[Records from a data source]
....

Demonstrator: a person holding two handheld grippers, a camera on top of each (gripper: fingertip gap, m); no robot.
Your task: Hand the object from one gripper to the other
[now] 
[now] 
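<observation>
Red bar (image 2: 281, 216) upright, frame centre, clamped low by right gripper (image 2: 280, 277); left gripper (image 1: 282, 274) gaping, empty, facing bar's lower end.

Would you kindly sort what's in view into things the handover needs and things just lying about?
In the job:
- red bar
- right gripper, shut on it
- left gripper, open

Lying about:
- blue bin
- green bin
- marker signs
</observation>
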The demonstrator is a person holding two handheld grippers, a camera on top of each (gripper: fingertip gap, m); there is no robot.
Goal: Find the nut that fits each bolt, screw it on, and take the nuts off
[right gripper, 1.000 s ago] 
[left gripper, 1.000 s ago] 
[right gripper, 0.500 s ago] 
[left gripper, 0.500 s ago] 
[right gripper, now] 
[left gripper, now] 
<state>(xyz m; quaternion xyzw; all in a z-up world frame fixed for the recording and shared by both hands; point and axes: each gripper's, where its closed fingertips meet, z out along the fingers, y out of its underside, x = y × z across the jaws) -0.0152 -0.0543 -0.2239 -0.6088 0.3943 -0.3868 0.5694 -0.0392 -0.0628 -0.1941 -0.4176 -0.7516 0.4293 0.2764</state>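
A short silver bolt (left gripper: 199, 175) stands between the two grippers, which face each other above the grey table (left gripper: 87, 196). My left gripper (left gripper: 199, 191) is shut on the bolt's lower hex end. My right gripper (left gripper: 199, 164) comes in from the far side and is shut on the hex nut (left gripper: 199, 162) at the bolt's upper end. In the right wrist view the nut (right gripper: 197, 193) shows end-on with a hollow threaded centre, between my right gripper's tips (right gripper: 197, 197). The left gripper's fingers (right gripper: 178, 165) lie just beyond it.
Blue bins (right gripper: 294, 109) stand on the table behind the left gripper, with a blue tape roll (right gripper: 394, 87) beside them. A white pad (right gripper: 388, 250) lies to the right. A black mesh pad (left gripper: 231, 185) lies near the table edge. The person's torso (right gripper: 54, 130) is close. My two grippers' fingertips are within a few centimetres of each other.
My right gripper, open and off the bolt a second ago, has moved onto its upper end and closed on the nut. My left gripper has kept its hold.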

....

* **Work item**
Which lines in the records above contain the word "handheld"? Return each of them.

* **Result below**
Demonstrator: a person holding two handheld grippers, a camera on top of each (gripper: fingertip gap, m); no robot.
The demonstrator is a person holding two handheld grippers, a camera on top of each (gripper: fingertip gap, m); there is no robot.

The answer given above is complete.